We just work with the API within the usual scope (fb connect, etc) but it breaks regularly and things sometimes change without notice. It's really a joke for a company of that size. It has become kind of a running gag in the office (like: "Skip the tests, just release it. Today we do it facebook-style")
One motivation for writing this post was that I was surprised to see how often the Facebook API will drop/omit data that exists and that you should be able to access.

I loved the article, but I'm a bit surprised that you're surprised. What else would you expect from a massive NoSQL installation? It seems to me a given that they are going to trade some data integrity (in the form of missing attributes) for speed of access. I'd assume that was a fundamental design goal of the architecture.

We run a program that monitors a significant number of Facebook Pages. It drives me crazy because every once in a while a certain attribute, like the author, is just omitted.
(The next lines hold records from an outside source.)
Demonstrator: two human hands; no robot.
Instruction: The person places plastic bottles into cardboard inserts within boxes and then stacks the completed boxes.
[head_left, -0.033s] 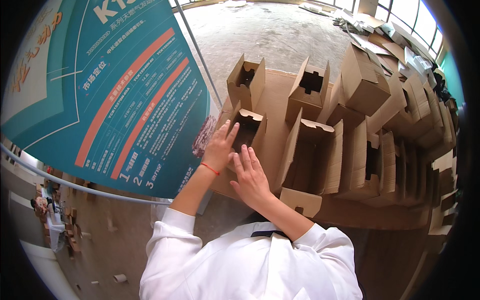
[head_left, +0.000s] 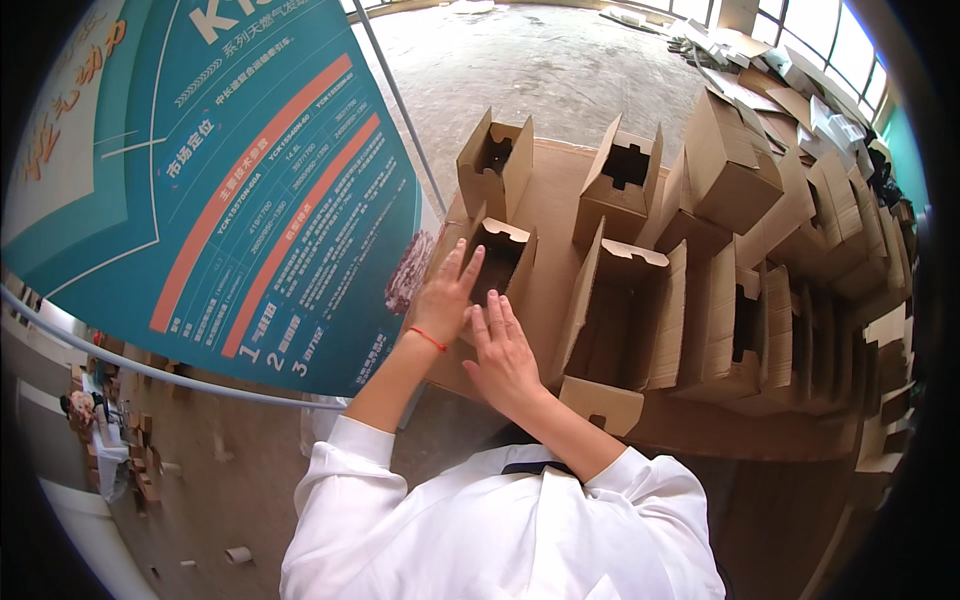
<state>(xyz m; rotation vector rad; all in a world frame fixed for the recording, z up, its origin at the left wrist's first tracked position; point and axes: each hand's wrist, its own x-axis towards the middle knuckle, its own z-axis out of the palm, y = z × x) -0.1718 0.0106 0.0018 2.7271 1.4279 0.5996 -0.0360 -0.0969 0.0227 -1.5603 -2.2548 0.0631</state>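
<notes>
An open-topped brown cardboard box (head_left: 512,262) stands at the left end of the table, its flaps raised and its inside dark. My left hand (head_left: 443,295), a red cord round the wrist, lies along the box's left side with fingers stretched out. At the near end of the same box, my right hand (head_left: 503,352) rests with its fingers extended and the thumb apart. Both hands look open, and neither grips anything. Part of the box's left and near sides is hidden behind them. A larger open box (head_left: 622,315) stands just right of my right hand.
Two more open boxes stand farther back, one at the left (head_left: 484,190) and one in the middle (head_left: 608,206). Several boxes crowd the right, one stacked on top (head_left: 733,175). A teal printed banner (head_left: 290,200) in a metal frame borders the left side.
The small box and my left hand sit very slightly farther right in the picture. My right hand stays almost where it was, fingers still extended.
</notes>
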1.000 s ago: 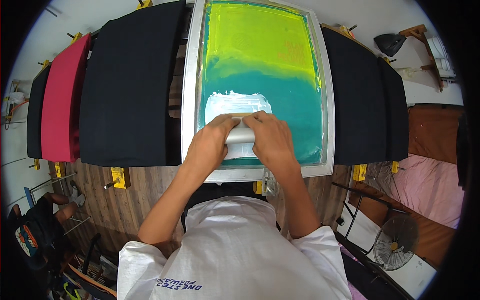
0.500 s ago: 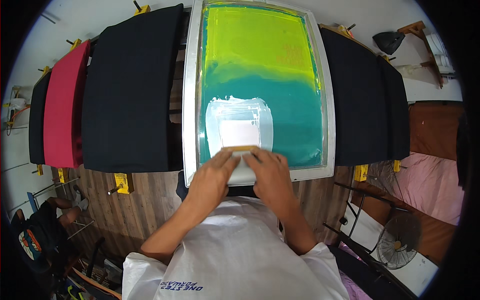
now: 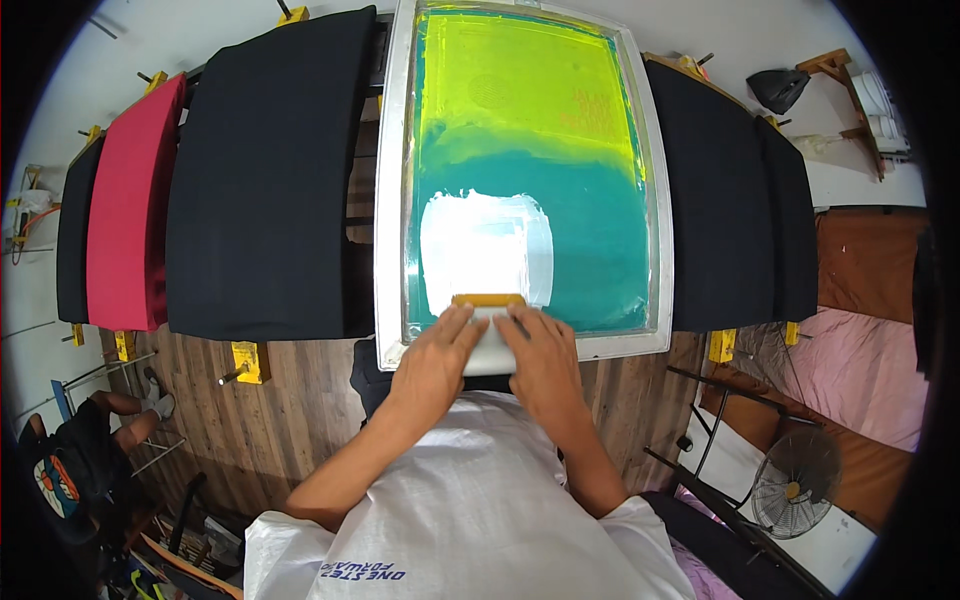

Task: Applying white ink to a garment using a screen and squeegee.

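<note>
Squeegee (image 3: 488, 350) with an amber blade (image 3: 488, 300) sits at the near end of a pale screen frame (image 3: 390, 230); left hand (image 3: 432, 360) and right hand (image 3: 547, 362) are both clamped on its grey handle, side by side; around and beyond the blade spreads white ink (image 3: 472, 245); past that, a teal surface (image 3: 600, 255); farthest, a yellow-green area (image 3: 520, 65) reaching toward the frame's far rim.

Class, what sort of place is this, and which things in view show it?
Probably a screen-printing workshop: there is a framed screen bearing white, ink-like paste, a squeegee near its near edge, and fabric-covered boards on both sides.
</note>
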`<state>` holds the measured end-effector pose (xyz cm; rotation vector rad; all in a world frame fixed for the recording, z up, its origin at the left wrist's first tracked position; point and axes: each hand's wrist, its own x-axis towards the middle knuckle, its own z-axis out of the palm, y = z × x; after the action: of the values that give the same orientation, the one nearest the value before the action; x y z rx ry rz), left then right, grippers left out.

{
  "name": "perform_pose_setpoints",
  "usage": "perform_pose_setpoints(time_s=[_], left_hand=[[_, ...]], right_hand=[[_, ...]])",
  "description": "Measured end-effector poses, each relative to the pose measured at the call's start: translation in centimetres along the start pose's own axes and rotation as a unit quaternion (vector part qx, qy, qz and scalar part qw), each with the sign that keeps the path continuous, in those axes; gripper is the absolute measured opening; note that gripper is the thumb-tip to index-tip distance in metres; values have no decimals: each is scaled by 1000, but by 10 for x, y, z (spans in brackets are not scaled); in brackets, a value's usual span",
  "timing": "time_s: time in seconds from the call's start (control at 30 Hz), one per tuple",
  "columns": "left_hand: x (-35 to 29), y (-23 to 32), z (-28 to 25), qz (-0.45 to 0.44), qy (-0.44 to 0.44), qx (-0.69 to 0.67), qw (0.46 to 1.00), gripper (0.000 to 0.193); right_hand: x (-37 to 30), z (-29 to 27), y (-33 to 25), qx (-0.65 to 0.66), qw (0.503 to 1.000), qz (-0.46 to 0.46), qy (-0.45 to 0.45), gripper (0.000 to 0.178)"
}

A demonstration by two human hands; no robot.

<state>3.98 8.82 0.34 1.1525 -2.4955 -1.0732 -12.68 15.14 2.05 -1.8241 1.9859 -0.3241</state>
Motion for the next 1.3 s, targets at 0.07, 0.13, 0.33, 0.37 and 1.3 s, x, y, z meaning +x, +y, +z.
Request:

It'll usually show up again later on.
Well, the graph API reports things as JSON. Your app has to page through the resulting json and see what information is relevant and meaningful.

I'm barely starting the Facebook API but the solution I'll use is to put the code for interpretating a given query into a series of configuration files using a DSL to interpret the Json. It's mostly a series of entries like:

    foo = [bar or baz or "default"] 
This way any change in graph structure can be dealt with quickly (this would be a problem for XML/XSLT except they are too slow AND they don't do incremental interpretation).
Regarding the Breakup Notifier reliability: "I had my boyfriend test it out by changing his status several times waiting about 10 minutes in between, and I never received an email notification. The site supposedly crawls Facebook every ten minutes for changes so it shouldn’t take long to be notified."

http://datingdissection.com/2011/02/21/breakup-notifier-make...

Thanks for sharing. Your insights & warnings have been most helpful.